Porselen cam üstüne işlenmiş Çin aslanları arasında,
Bakıp ak örtülü masaya hayâllere dalıyorum.
Her tarafta açan kavak ağaçlarının ince uzun gölgesinde,
Kendimi giderek küçülmüş buluyorum.
Sessizlik benden yana bu sefer,
Avuçlarımda can çekişen kelimeler benden yana,
Ucundan ağır ağır kan damlayan kalem,
Düşler benden yana bu sefer.
Bana yeni sözler fısıldıyor Çin aslanı.
Kırmızıya karışmış turunç,
Ufku delerek Tanrı'ya ulaşmış çınar:
Bana kendini gösteriyor Çin aslanı.
Birleşip çoğalan nehirler gözümün önüne geldikçe,
Dağ başlarında tüten dumanlar belirir resmin öte yanında.

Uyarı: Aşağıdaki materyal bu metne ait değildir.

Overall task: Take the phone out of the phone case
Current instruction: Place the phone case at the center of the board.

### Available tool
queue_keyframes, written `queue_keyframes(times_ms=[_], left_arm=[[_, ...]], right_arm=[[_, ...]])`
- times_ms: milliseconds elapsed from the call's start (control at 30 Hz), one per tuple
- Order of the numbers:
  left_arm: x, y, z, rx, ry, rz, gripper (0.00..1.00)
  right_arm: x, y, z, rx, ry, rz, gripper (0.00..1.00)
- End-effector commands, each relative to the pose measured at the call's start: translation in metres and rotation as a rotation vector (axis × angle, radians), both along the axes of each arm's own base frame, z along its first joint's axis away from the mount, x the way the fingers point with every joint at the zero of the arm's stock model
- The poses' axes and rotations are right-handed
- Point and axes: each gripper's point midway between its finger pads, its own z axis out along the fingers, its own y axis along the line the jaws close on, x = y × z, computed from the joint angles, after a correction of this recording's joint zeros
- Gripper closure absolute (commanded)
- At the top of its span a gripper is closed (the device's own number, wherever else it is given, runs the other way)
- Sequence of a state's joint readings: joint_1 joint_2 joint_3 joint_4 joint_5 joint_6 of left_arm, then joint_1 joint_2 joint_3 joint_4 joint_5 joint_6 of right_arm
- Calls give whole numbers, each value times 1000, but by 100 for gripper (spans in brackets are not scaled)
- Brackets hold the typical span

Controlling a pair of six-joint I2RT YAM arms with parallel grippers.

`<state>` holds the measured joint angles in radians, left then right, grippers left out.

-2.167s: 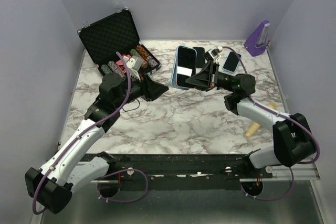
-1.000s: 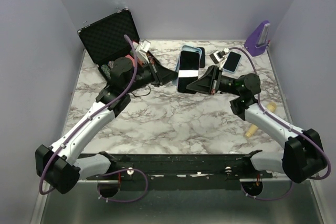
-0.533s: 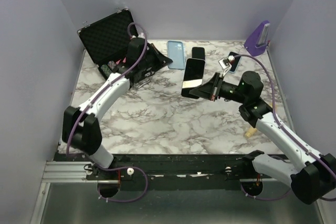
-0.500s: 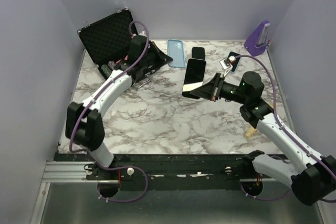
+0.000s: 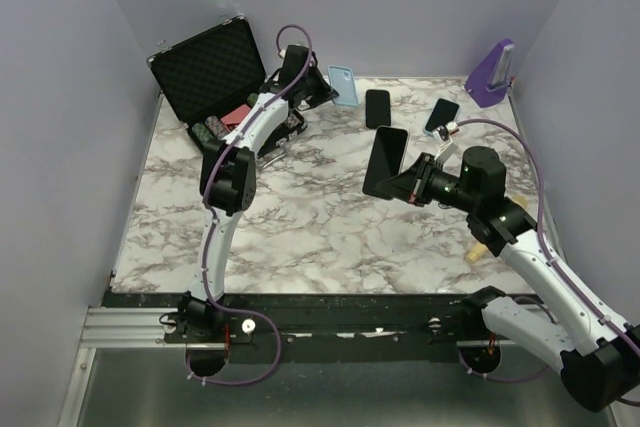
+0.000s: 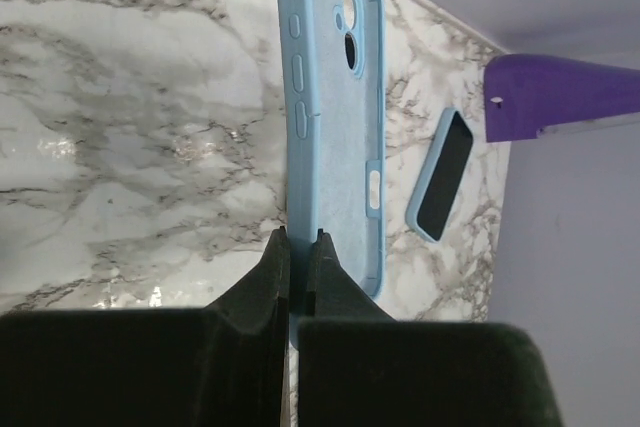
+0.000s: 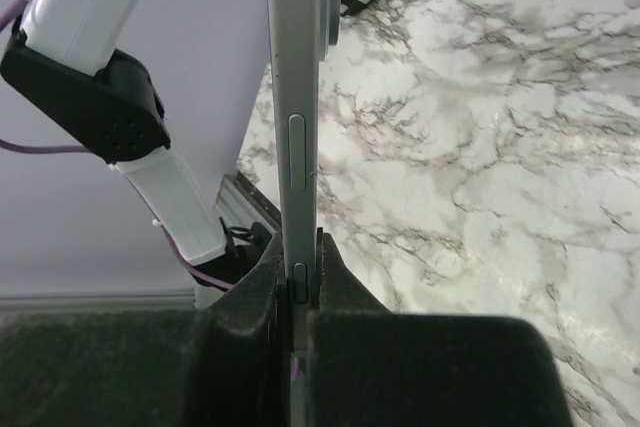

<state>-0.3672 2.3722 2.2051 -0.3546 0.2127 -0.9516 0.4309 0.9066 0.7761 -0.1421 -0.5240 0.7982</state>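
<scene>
In the top view, the left gripper [image 5: 322, 87] is reaching to the far edge of the marble table [image 5: 300, 217], its jaws pinching the empty light-blue phone case [image 5: 343, 85] just beside an open black carrying case [image 5: 205, 72]. The right gripper [image 5: 412, 185] is holding the bare phone [image 5: 385, 161] tilted over the middle of the table, well apart from the phone case. A black handset [image 5: 377, 107], a blue-cased handset [image 5: 440, 115] and a purple stand [image 5: 492, 72] are sitting toward the back. In the left wrist view, the jaws are pressing together on one rim of the phone case [image 6: 335, 127], which is showing its hollow inside and camera cutout above the table. In the right wrist view, the jaws are clamping the phone [image 7: 297, 97] edge-on, its side buttons facing the camera.
</scene>
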Motion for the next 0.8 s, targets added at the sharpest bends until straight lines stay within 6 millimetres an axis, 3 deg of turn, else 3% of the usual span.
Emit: queue_keyframes(times_ms=[0,100,167,300,667,767], left_arm=[[7,4,-24,-57,82,0,100],[9,6,-39,-92,125,2,94],[9,11,-55,-77,196,17,96],[12,17,-69,-85,224,34,97],[9,32,-78,-62,250,42,97],[5,30,-79,-72,267,35,84]], right_arm=[[1,-17,-10,-88,-18,-73,99],[3,-29,-23,-177,1,-116,99],[4,-34,-32,-225,13,-131,99],[4,-35,-26,-241,-7,-126,99],[5,-41,-36,-272,19,-152,99],[4,-40,-31,-262,9,-150,99]])
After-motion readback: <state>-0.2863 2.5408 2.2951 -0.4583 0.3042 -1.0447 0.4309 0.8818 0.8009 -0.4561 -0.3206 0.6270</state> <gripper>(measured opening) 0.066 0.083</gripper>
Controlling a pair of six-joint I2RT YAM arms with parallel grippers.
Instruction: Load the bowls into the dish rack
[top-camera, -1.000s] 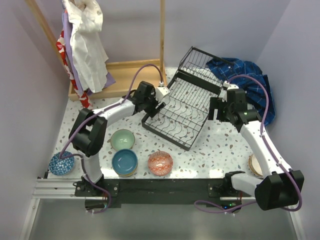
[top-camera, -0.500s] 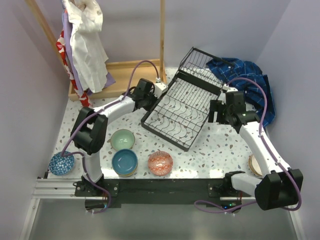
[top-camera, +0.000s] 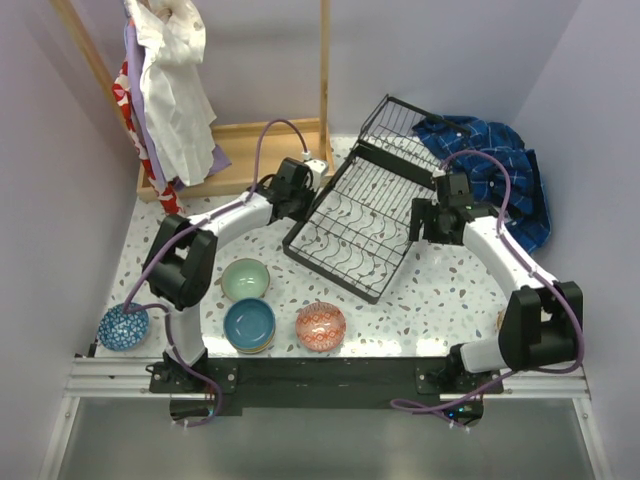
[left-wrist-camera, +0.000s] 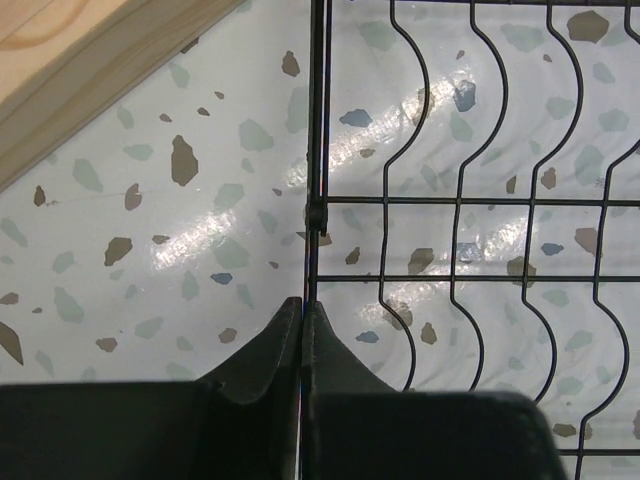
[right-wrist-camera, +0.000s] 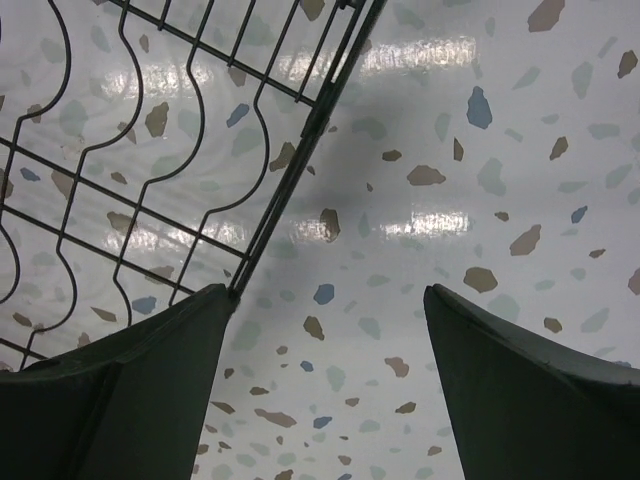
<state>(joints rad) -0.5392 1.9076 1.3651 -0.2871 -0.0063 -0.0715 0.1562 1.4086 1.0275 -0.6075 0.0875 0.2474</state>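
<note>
Pinching the rim wire of the dish rack (top-camera: 360, 225) at its 10 o'clock side, the left gripper (left-wrist-camera: 302, 315) has its fingers pressed together with the thin black wire running down into the seam between them. Over the last second it has crept a little along that rim toward 12 o'clock. The right arm has folded its elbow inward, bringing the right gripper (right-wrist-camera: 328, 290) against the rack's 3 o'clock edge. There its fingers stand wide apart, one finger (right-wrist-camera: 150, 380) just touching the rim wire. The rack itself has barely shifted and lies at an angle in the middle of the table (top-camera: 440, 290), empty. The pale green bowl (top-camera: 245, 278), teal blue bowl (top-camera: 249, 323), red-orange bowl (top-camera: 320, 326) and speckled dark blue bowl (top-camera: 123, 327) wait at 7 to 8 o'clock, well apart from it. This looks like squaring up the rack, so loading has not begun.
</note>
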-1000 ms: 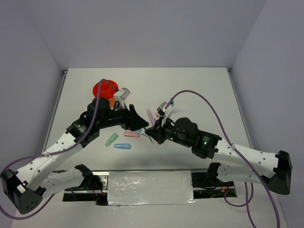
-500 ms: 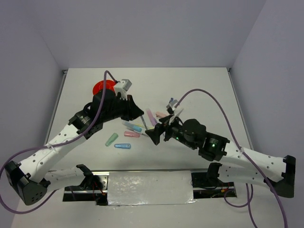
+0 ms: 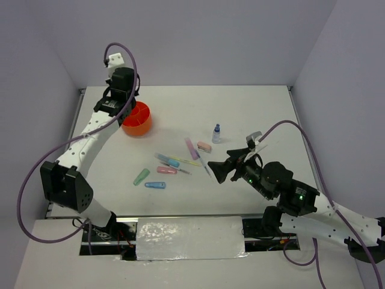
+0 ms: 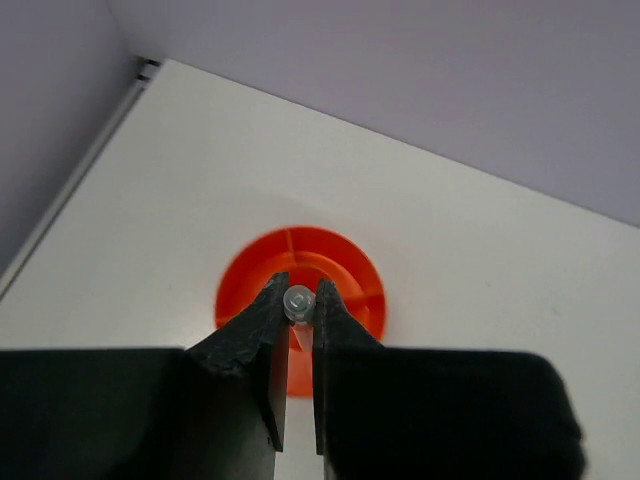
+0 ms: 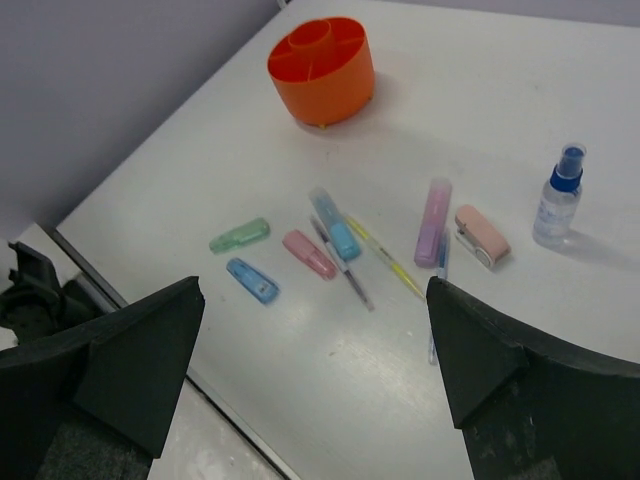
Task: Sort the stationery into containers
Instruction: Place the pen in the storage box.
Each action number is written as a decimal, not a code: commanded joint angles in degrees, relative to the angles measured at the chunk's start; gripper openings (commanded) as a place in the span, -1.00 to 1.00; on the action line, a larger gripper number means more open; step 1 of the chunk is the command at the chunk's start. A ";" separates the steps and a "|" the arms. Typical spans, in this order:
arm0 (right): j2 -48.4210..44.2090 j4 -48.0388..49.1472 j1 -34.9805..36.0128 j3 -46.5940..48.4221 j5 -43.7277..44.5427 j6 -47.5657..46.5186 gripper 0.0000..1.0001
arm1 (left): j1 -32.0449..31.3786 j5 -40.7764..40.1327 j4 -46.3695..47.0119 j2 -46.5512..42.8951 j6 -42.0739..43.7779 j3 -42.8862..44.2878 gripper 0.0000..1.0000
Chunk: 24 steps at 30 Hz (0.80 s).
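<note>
Orange organizer [image 3: 142,124] sits at ten o'clock on the table [image 3: 252,114], and the left gripper [image 4: 298,288] hangs straight above it, jaws pinched on a thin pen-like piece [image 4: 298,302] held end-down, evidently so it can drop upright into a compartment; which one I cannot tell. At four o'clock the right gripper [image 5: 315,292] is spread wide and empty, facing the markers [image 5: 308,253], eraser [image 5: 482,235] and bottle [image 5: 558,195] lying loose mid-table, probably lining up the next pick.

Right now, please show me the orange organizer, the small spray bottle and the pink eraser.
orange organizer [image 5: 322,95], right wrist view, on its outer wall.
small spray bottle [image 5: 553,217], right wrist view, on its clear body.
pink eraser [image 5: 484,234], right wrist view, on its top face.
</note>
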 commanded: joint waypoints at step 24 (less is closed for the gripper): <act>2.38 -2.90 0.30 -0.32 -1.68 -2.95 0.99 | 7.43 5.15 22.10 5.09 -1.78 -11.20 -0.89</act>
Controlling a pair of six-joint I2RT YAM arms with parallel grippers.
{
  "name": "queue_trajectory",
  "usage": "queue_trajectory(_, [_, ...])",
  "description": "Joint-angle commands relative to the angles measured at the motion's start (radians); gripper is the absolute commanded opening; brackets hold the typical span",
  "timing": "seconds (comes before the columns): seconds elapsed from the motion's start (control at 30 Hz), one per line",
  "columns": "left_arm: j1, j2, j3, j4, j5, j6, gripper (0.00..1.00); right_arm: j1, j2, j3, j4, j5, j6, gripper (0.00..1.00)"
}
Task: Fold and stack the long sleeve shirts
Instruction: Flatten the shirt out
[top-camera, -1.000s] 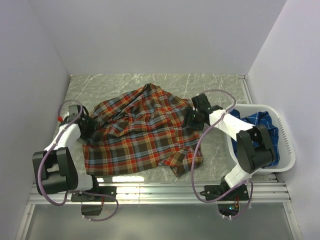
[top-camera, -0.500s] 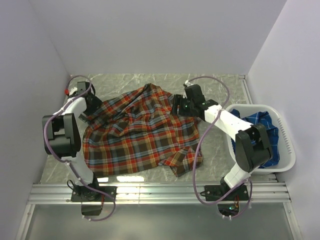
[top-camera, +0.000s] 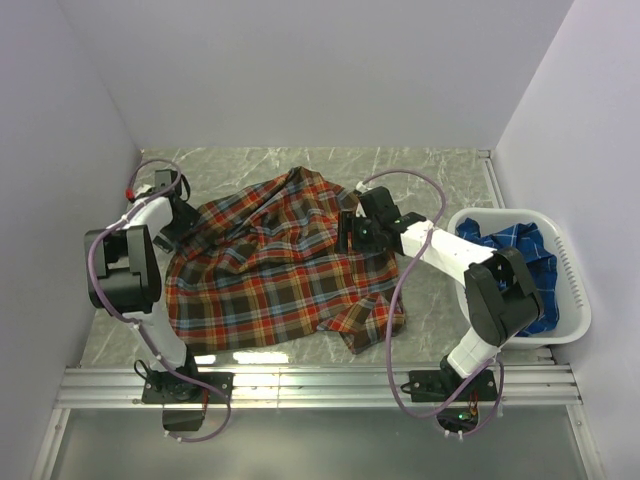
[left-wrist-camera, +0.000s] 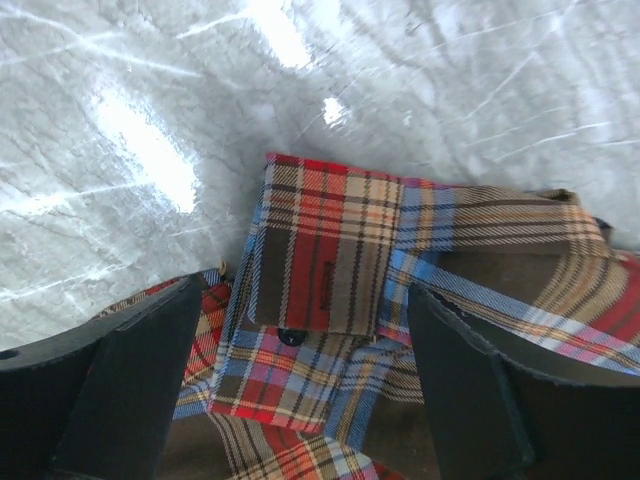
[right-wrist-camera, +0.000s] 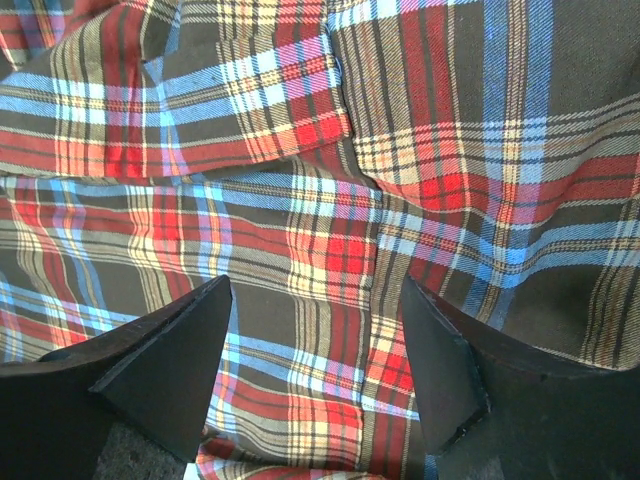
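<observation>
Left gripper (top-camera: 185, 222): sits at about 10 o'clock of the red shirt, low over its edge. In the left wrist view its fingers (left-wrist-camera: 150, 340) are spread wide and pinch nothing.
Cuff (left-wrist-camera: 320, 260): a buttoned sleeve end lies flat on the cloth between the left fingers, its far edge reaching the bare table. Whether the fingers touch the cloth cannot be told.
Red shirt (top-camera: 270, 270): lies in the middle of the table (top-camera: 420, 175), opened out but rumpled. A peak points to 12 o'clock, a loose flap trails at 5 o'clock, and the near hem runs roughly straight. No fold is made yet.
Right gripper (top-camera: 350, 232): hovers at about 2 o'clock of the red shirt, over its body. In the right wrist view the fingers (right-wrist-camera: 170, 360) stand apart above the plaid, holding nothing.
Blue shirt (top-camera: 520, 250): bunched inside the basket, untouched.
Basket (top-camera: 575, 290): white, at 3 to 4 o'clock of the table, just beside the right arm.
Done so far: by the look of it, only the red shirt is out and partly spread.
Left to do: smooth it, bring in the sleeves, fold the body, then take out the blue shirt, fold it likewise and stack the two.
Step in hand: probably arranging the left sleeve, with both grippers free to take a hold.
</observation>
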Motion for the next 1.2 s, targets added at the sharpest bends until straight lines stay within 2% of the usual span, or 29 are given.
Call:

Mağaralar korkuyu çağrıştırdı bende hep.
Oysa karanlık dışta değil içteydi.
-İçimizdi karanlık olan ve ışıksız kalan.-
Soluk renkler geçmişin sırlarını ulu orta dökerken meydana,
Canlanan ipeklere büründü tüm sırlar.
Bir giz perisi gibi ortalıkta dolanırken şeytan.
İnsanı yanıltan gördüğü değil baktığıydı.
Porselen taslardan çayımı yudumluyorum ağır ağır,
Her yudum boğazımdan yavaşça akıyor,
Tıpkı bir yağmur damlasının çatıdan damlayışı gibi.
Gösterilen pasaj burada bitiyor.